- What is needed: Lift out, unaltered, the lines of the material below between the line holding "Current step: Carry" and the line holding "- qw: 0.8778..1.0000", counting both.

- Supplied entries:
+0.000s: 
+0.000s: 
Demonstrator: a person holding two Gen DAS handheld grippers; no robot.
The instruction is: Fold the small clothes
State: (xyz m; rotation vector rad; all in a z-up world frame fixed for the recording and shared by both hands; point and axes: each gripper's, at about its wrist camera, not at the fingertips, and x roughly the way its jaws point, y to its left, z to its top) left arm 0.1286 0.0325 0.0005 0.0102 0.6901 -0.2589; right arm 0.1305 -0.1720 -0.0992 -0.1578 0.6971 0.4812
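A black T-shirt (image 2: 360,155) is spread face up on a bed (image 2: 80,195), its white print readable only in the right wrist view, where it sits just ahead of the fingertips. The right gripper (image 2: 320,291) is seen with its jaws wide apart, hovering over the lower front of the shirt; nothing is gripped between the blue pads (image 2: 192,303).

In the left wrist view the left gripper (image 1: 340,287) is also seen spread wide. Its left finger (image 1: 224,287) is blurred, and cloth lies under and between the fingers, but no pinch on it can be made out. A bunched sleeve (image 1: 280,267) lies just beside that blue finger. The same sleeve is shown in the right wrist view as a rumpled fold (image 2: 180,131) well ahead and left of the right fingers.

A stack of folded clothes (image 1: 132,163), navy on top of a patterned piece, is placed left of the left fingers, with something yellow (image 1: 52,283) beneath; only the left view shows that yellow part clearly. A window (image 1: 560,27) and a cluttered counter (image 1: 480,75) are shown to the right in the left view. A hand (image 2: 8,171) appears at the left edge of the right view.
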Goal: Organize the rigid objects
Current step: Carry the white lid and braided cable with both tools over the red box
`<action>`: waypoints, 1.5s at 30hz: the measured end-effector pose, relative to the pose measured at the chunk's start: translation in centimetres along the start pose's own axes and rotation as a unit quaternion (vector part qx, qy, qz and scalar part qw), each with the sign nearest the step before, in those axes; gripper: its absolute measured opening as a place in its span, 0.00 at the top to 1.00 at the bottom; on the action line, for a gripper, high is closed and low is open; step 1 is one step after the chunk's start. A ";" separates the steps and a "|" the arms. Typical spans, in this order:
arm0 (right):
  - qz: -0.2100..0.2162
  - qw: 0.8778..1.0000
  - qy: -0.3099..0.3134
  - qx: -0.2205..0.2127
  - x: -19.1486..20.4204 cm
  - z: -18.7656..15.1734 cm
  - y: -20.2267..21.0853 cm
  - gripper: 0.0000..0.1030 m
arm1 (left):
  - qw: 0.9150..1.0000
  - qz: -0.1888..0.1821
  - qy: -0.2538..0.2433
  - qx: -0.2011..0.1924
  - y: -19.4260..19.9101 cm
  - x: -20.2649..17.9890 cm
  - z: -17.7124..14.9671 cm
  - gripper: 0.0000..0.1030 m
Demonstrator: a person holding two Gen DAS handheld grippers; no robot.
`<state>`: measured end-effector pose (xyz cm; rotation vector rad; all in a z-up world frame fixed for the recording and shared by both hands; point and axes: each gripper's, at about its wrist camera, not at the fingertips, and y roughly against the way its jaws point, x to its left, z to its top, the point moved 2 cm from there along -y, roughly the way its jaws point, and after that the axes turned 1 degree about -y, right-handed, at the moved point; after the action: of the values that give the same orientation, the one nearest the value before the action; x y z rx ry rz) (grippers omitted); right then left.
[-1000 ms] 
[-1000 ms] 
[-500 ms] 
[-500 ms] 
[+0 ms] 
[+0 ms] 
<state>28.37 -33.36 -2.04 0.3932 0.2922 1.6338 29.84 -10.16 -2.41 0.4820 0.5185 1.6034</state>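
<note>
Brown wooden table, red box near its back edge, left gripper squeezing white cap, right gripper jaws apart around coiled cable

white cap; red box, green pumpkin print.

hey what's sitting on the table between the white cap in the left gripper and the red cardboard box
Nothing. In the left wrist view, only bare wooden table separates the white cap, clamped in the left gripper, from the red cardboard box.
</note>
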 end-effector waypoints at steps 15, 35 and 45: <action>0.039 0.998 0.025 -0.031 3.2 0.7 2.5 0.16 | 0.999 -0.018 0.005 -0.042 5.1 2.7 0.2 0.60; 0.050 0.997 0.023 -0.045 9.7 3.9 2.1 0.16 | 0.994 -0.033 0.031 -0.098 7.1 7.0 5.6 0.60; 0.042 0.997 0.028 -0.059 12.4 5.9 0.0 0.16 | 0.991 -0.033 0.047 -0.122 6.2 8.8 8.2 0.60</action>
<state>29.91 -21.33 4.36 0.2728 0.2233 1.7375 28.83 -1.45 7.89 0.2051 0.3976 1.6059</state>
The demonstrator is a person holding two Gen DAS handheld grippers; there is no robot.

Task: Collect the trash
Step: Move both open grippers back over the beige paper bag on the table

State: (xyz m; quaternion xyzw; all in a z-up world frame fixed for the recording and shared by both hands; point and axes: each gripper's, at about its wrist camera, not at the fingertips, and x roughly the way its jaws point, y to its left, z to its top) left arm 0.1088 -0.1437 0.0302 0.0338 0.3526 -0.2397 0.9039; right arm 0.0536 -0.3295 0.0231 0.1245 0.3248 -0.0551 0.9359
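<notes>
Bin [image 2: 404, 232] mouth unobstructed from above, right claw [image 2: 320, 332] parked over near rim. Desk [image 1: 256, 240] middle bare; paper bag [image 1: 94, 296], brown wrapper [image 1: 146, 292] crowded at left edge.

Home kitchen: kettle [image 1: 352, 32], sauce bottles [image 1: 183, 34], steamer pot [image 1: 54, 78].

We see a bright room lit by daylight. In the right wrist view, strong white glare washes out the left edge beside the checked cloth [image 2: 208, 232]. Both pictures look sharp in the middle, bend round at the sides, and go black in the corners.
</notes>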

- Answer section:
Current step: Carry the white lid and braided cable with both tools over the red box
`<action>`: waypoints, 1.5s at 30hz: the measured end-effector pose, relative to the pose measured at the chunk's start: translation in centimetres along the start pose's own axes and rotation as a unit quaternion (vector part qx, qy, qz and scalar part qw), each with the sign nearest the step before, in those axes; gripper: its absolute measured opening as a place in its span, 0.00 at the top to 1.00 at the bottom; on the action line, for a gripper, high is closed and low is open; step 1 is one step after the chunk's start. A ";" separates the steps and a "|" the arms. Typical spans, in this order:
arm0 (right):
  - qz: -0.2100..0.2162
  - qw: 0.8778..1.0000

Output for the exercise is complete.